L’appartamento palermitano, di proprietà degli imprenditori tessili Savona è stato ristrutturato negli anni Trenta dall’ingegnere Arici e da Eugenio (Gino) Morici, che ne disegna gli arredi lignei fissi e mobili in stile decò dall’andamento fluido ed elegante e realizza le pitture scenografiche alle pareti e ai soffitti di ogni stanza, con l’intento riuscito di creare un unicum dove la spazialità degli ambienti viene messa in risalto dalla originalità dei decori e viceversa.
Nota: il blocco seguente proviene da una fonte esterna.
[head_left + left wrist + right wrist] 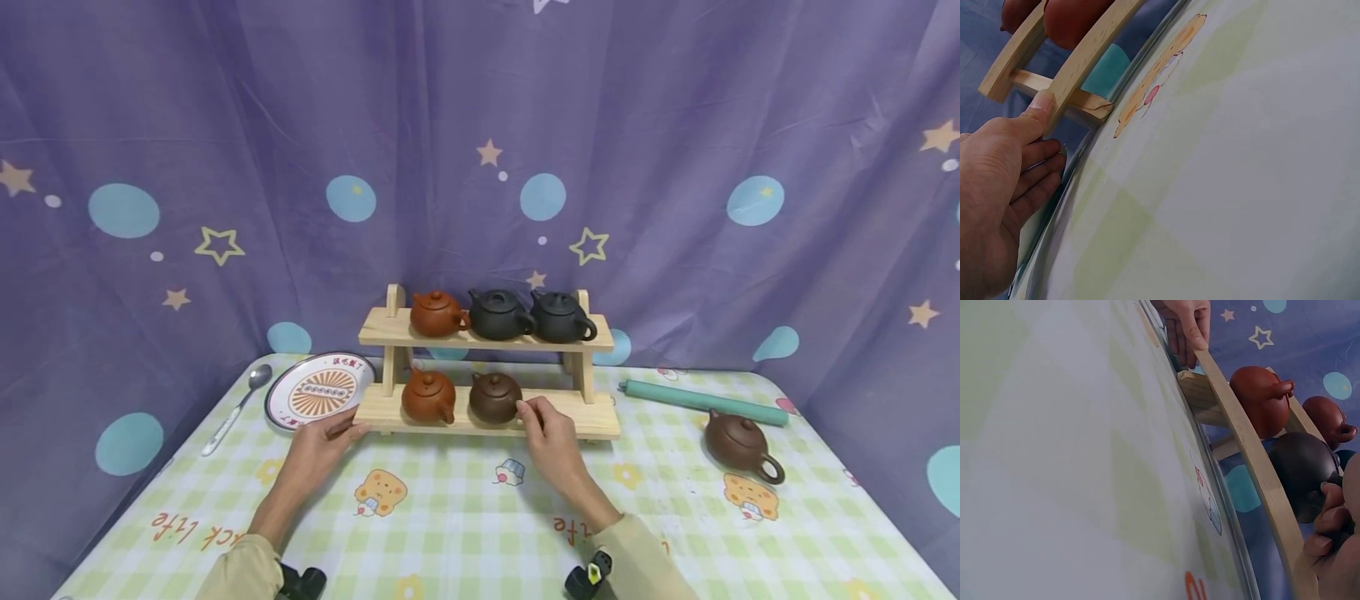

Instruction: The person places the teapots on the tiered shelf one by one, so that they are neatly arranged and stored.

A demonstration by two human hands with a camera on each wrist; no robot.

Il Palazzo delle Poste di Palermo mostra a grande scala questo vincolo indissolubile tra architettura e design in tutti gli ambienti dove la decorazione artistica ha il segno sofisticato di Paolo Bevilacqua e quello futurista di Benedetta Cappa Marinetti.
Sebbene rappresenti un imponente “fuori scala” nel contesto urbano in cui è inserito, il Palazzo delle Poste di Palermo esprime una forte sensibilità progettuale: dell’adozione di elementi architettonici classici in chiave dechirichiana, all’uso nei decori e degli arredi decò, della policromia e della “polimateria” (marmo, legno, acciaio, rame, leghe, vetro, tessuti).
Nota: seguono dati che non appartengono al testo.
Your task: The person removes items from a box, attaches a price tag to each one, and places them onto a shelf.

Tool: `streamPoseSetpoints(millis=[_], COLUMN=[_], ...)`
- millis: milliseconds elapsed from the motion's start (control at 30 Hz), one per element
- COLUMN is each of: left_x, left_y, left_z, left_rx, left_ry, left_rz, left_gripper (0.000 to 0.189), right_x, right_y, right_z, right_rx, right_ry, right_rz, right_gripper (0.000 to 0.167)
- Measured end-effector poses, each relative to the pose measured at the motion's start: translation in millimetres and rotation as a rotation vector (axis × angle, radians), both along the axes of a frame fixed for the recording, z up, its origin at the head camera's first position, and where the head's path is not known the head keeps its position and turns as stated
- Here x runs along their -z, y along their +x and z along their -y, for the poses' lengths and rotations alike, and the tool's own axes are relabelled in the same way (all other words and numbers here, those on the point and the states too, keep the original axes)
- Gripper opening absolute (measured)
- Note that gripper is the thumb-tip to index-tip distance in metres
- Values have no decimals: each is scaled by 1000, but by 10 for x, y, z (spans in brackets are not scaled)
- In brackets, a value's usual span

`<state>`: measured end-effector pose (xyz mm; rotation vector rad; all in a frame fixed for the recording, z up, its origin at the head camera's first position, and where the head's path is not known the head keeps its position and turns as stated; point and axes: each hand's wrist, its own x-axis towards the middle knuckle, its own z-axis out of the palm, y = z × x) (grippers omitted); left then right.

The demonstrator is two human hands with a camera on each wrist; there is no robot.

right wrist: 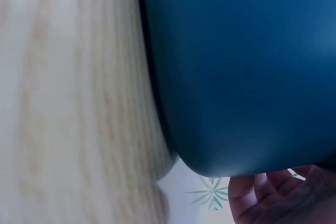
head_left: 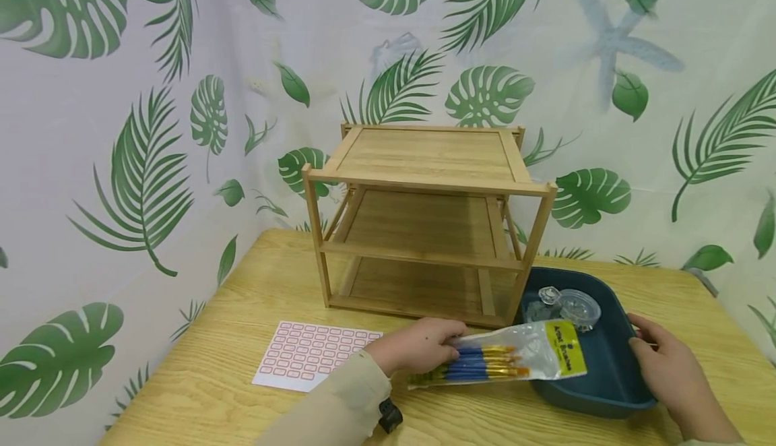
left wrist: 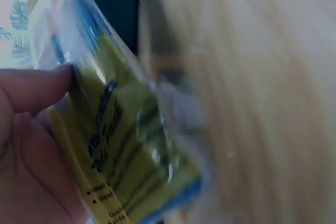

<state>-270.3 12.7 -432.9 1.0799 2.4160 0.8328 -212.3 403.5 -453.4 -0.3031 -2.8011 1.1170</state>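
Note:
My left hand point(head_left: 418, 346) pinches one end of a clear pack of paintbrushes point(head_left: 485, 364) with blue handles and gold ferrules. The pack's yellow label point(head_left: 566, 346) reads "Artist Brushes" and overlaps the near left rim of a dark blue plastic bin point(head_left: 606, 368). Seen from the left wrist, the thumb point(left wrist: 39, 88) presses on the pack's yellow printed card point(left wrist: 126, 145). My right hand point(head_left: 675, 368) grips the bin's right rim; its curled fingers point(right wrist: 273, 195) show beside the bin wall in the right wrist view. Inside the bin lie a round clear container point(head_left: 580, 308) and a small clear faceted-topped item point(head_left: 548, 296).
A three-tier wooden shelf point(head_left: 424, 254) stands at the back middle, its right front leg beside the bin. On the wooden table point(head_left: 267, 264), a sheet of red-bordered labels point(head_left: 312, 352) lies left of my left hand. A leaf-patterned curtain point(head_left: 291, 89) hangs behind.

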Motion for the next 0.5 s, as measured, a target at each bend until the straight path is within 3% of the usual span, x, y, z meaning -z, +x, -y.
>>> streamPoseSetpoints(millis=[100,200,367,500], left_x=[82,132,163,188], left_y=[-27,-50,-104,-127], left_z=[178,333,525,576], left_rx=[45,47,-71,-143], left_ry=[-79,-130,-181,-194], left_rz=[-40,-83,-111,-125], left_gripper=[11,14,10,27], right_x=[0,-1,7,8], right_y=[7,11,2,3], right_z=[5,0,-32,-44], right_rx=[-6,-18,-28,-25], right_ry=[-5,-9,-10,9], right_rz=[3,15,30,13], right_gripper=[56,56,58,57])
L’allestimento della mostra si conclude con l’esposizione di alcuni abiti e accessori della collezione di proprietà del professore Raffaello Piraino in quanto sintesi di linguaggi artistici diversi come l’oreficeria, la tessitura e il ricamo tipica degli anni Trenta.

Anche l’abito diviene in questi anni espressione di una progettazione generale unitaria delle arti che dall’architettura si estende all’arredo e alle suppellettili, testimonianza materiale avente valore di civiltà, legata alla cultura di una società che si fonda e si sostanzia su ciò che essa stessa produce. A Torino, nel 1933, si è svolta la Prima mostra nazionale della moda, che ha avuto il valore di istituzionalizzare il sistema produttivo che ruotava intorno alla moda e di gettare le fondamenta per il suo lancio internazionale. Lo stretto rapporto tra abiti alla moda, tessuti, architetture nuove e interni moderni si manifesta in molte maniere, a partire dalle riviste femminili di cui si sono riprodotti una serie di figurini sulle pareti delle sale.

La ricchezza dei tessuti e dei ricami, i pregiati merletti e le etichette delle più rinomate sartorie italiane ed estere confermano la stretta aderenza alla moda in vigore a Parigi, Londra e Vienna.

Tra questi compaiono capi firmati Poiret, Fortuny, Worth junior, Schiaparelli, Doucet. A tali nomi seguono altre case italiane come La Ville de Lyon Florence, Serafina Barberis-Tourin, Angelici & Figli – Napoli.

Una parte significativa della collezione Piraino, per la sua ricchezza e la varietà tipologica, è stata dichiarata di interesse culturale dalla Soprintendenza dei Beni Culturali di Palermo nel 2015.